Keine Frage sei es gewesen, dem Mann sofort zu helfen, sagt Benker. Das haben auch die anderen Gäste im Café Regina  so gesehen. „Die Stammtischler haben den Mann sehr herzlich aufgenommen. Morgens um halb eins habe ich noch Nachrichten bekommen, dass sich der Fahrer jetzt wieder richtig wohlfühlt und sich freut, wie gut er aufgenommen worden ist.“ Auch am Morgen haben die Marktschorgaster den gestrandeten Rumänen nicht sich selbst überlassen. Mitarbeiter des Bauhofs haben ihn abgeholt und zur Firma Frankia gefahren.

Die Zusage des Kulmbacher Unternehmens, die Kosten zu übernehmen, gilt übrigens auch für den Fall, dass der 48-Jährige weiter in Marktschorgast festsitzt. Grund für diese Befürchtung gibt es. Auch am Montagnachmittag war der Lastzug noch nicht wieder fahrtüchtig und konnte wegen der ebenfalls nicht funktionierenden Hydraulik auch nicht abgeladen werden. Marc Benker hat dem Fahrer ein warmes Essen vorbeigebracht.
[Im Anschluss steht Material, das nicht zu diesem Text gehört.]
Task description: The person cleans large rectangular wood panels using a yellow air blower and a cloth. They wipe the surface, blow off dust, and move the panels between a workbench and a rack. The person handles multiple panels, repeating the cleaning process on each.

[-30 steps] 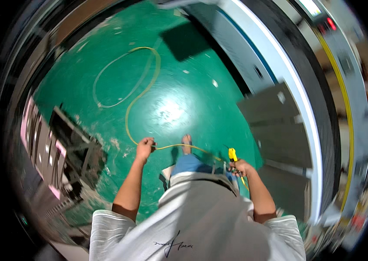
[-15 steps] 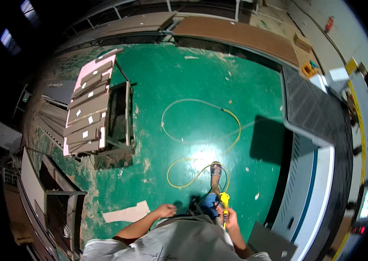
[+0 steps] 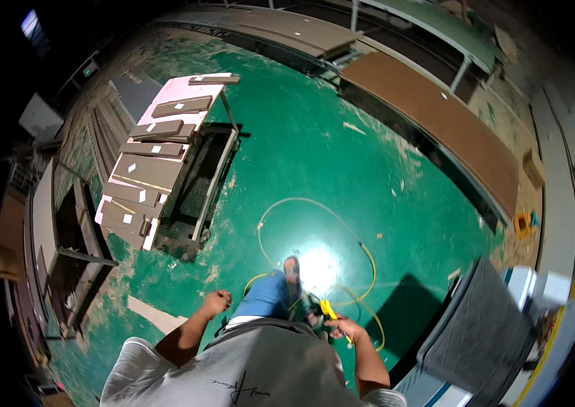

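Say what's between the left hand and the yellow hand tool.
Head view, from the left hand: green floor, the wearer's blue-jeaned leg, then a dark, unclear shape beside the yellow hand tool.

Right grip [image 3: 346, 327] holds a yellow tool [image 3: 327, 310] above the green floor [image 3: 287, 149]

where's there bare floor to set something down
Best patch: the green floor between the pink-topped table and long brown-topped bench, bare but for small scraps. Crowded: around the right hand, yellow tool and hose.
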### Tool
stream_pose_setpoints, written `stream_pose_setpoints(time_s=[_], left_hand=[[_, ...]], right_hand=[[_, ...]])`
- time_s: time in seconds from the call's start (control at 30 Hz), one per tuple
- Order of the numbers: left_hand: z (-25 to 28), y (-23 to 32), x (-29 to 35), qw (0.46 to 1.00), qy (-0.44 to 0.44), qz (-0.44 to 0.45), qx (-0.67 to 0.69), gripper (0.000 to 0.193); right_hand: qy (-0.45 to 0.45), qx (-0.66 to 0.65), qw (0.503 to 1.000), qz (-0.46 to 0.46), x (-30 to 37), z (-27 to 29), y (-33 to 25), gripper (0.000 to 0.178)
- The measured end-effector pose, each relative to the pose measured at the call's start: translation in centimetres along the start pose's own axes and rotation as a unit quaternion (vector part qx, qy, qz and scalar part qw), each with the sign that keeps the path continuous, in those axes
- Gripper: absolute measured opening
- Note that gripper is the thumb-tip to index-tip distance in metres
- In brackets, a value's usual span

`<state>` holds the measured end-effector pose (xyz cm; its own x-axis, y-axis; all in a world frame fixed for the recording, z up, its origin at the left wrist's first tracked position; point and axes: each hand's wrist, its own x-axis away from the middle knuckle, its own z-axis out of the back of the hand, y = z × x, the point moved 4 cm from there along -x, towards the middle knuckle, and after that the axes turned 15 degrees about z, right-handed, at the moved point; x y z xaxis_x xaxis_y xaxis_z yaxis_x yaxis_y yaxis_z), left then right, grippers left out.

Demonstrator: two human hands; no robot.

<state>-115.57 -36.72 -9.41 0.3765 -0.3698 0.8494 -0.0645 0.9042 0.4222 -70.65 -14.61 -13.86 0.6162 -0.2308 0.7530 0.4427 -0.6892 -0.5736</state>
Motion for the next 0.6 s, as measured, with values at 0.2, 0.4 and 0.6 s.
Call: stream_pose_setpoints(time_s=[0.2, 0.4, 0.6], left_hand=[[-7.6, 8.4, -15.4, 0.957, -0.164, 0.155, -0.185, 0.028], [0.5, 24.5, -36.4, 0.941, -0.008, -0.028, -0.337, 0.023], [10.1, 55.8, -36.7, 0.952, -0.137, 0.025, 0.273, 0.024]], right_hand=[[0.222, -0.050, 0.967, -0.115, -6.3, 19.8, 6.7, 0.016], [0.351, 0.135, 0.924, -0.070, -12.2, 22.9, -16.6, 0.015], [0.357, 0.149, 0.922, -0.018, -25.2, 26.7, -35.7, 0.017]])
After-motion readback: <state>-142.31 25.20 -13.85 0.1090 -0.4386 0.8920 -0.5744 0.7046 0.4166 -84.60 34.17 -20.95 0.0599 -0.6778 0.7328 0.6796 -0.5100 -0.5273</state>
Alle hoffen, dass der Mann nun gut wieder nach Hause kommt. Helfen sei eine Selbstverständlichkeit, betont der Bürgermeister und wundert sich, dass diese Selbstverständlichkeit so viel Aufmerksamkeit erfahren hat. Sogar die dpa hat die Meldung von dem in Marktschorgast gestrandeten Brummifahrer aufgegriffen. „Da muss man doch reagieren.“ Benkers Fazit nach der aufregenden Nacht: „So ein bisschen war das schon wie eine kleine Weihnachtsgeschichte.“

Stolz auf seine Kollegen ist auch der Leiter der PI Stadtsteinach. Für Marco Gottesmann ist diese Hilfeleistung ein Beispiel für das was hinter dem Slogan „Polizei, dein Freund und Helfer“ steckt. „Das haben sie gut gemacht“,  lautet das Urteil des Polizeichefs über seine Kollegen.  „Es geht auch darum, in menschlichen Situationen zu helfen. Dafür sind wir da.“ Bei der PI Stadtsteinach wird nun geprüft, ob sich möglicherweise die Spedition etwas zu Schulden kommen ließ.